| TASK |
Taking the first line of the listing as the start and the line containing "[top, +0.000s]" as the end, reproduce everything in between exactly, both ends included.

| TASK MATERIAL |
********************
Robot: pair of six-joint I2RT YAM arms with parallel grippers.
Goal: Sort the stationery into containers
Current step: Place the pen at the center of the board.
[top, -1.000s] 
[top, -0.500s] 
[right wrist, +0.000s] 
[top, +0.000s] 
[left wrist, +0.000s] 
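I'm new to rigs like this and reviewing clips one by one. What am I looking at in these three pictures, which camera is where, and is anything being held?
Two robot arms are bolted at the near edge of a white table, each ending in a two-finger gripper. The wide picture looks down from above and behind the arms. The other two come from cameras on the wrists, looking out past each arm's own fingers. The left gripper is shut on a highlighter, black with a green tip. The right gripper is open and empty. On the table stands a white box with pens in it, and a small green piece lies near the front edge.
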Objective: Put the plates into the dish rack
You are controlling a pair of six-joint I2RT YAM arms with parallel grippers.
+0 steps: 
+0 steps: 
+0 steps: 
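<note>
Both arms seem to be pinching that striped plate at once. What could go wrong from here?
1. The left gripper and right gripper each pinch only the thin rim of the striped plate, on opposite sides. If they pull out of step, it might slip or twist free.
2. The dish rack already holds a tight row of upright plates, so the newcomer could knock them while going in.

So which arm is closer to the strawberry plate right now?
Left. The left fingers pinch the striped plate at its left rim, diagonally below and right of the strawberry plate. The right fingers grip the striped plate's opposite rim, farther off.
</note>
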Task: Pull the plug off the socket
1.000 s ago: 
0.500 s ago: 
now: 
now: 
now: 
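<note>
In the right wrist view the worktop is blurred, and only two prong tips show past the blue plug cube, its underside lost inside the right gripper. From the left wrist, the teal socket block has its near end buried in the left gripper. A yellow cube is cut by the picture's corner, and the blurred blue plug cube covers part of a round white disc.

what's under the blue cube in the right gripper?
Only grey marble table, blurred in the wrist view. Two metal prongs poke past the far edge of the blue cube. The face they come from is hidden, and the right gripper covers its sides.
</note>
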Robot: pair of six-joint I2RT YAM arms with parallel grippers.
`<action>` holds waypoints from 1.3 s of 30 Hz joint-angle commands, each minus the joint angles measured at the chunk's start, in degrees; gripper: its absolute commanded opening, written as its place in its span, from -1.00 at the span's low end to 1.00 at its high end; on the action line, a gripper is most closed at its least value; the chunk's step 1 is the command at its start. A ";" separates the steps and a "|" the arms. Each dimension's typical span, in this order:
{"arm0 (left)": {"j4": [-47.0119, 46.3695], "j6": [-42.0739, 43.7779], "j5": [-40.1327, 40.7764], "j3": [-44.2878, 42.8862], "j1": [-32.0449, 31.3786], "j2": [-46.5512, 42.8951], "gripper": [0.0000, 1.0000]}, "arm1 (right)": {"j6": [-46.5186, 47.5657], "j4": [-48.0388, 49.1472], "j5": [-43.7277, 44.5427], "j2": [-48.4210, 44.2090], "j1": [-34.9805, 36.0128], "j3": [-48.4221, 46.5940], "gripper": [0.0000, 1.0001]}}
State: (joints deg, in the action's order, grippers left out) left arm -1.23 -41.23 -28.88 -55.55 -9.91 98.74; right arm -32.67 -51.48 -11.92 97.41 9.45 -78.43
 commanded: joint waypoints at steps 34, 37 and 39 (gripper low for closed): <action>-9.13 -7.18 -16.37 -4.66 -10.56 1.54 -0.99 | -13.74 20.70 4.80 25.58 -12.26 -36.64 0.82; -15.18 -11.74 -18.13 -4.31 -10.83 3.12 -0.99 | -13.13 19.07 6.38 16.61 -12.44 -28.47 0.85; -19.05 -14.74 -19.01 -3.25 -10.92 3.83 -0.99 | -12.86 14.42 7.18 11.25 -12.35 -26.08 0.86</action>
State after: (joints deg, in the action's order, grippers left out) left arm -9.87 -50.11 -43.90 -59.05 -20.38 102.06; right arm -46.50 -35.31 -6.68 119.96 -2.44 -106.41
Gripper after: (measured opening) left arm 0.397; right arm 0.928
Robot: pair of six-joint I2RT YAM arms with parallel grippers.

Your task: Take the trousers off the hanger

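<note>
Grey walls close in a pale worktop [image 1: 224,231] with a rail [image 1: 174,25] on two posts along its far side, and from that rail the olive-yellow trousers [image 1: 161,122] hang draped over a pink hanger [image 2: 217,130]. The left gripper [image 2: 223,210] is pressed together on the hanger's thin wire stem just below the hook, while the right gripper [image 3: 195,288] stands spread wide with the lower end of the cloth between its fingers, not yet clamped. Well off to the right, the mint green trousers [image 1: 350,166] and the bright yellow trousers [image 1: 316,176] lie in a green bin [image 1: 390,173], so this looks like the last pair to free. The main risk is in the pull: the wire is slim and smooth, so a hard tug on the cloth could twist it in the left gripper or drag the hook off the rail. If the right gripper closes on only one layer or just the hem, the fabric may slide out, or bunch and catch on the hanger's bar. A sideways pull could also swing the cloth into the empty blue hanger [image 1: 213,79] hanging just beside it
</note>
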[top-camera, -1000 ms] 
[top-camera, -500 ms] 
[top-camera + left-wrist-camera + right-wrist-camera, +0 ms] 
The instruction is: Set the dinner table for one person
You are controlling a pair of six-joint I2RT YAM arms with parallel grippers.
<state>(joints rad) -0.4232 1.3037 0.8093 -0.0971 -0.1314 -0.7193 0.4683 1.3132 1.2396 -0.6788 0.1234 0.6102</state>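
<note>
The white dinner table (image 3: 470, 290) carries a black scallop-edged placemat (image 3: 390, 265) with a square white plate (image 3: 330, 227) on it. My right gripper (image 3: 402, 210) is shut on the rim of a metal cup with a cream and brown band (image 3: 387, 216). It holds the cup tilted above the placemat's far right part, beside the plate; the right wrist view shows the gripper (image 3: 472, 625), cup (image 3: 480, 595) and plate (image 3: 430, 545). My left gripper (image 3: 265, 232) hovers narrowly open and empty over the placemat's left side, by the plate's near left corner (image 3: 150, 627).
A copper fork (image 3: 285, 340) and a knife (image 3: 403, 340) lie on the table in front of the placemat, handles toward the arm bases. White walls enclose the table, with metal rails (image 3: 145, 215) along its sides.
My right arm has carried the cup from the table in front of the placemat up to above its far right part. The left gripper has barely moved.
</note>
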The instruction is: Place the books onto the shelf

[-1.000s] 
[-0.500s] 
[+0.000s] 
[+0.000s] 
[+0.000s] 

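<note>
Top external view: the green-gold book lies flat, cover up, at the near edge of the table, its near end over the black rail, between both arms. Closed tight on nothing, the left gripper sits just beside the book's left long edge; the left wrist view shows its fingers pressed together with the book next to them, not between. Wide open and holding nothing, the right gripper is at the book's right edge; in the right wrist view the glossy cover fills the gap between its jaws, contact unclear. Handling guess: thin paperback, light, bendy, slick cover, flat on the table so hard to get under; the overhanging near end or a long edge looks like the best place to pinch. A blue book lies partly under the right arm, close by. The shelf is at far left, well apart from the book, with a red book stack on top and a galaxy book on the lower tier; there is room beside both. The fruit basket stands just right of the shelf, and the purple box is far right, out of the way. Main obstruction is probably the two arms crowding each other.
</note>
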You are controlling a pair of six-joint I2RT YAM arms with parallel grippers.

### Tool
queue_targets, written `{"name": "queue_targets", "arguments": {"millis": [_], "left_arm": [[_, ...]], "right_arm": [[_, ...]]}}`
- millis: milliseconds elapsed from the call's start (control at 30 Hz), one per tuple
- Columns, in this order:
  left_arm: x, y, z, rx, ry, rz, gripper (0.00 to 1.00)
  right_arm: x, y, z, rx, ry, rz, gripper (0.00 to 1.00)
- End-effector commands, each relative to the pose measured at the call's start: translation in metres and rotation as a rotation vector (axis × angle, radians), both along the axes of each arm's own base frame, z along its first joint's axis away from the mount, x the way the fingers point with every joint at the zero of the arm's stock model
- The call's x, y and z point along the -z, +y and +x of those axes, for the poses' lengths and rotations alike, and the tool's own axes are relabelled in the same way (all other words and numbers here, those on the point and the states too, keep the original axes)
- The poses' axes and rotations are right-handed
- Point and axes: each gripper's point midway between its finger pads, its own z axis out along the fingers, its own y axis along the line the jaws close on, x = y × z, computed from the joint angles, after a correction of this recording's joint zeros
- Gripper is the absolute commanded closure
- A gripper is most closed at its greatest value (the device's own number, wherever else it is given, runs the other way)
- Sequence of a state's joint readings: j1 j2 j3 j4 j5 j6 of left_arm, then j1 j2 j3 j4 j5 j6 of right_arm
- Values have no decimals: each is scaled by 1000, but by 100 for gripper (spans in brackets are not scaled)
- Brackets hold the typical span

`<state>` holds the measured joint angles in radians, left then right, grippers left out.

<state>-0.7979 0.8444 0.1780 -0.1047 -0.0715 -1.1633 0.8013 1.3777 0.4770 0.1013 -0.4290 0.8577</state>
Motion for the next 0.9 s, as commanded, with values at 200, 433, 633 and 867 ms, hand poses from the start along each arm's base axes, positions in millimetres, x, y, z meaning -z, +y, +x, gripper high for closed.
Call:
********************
| EXERCISE ANSWER |
Robot: pair of six-joint I2RT YAM arms with parallel grippers.
Goal: Sort the stationery into containers
Current step: Place the pen at the center of the board.
[top, -1.000s] 
[top, -0.500s] 
[right wrist, +0.000s] 
[top, +0.000s] 

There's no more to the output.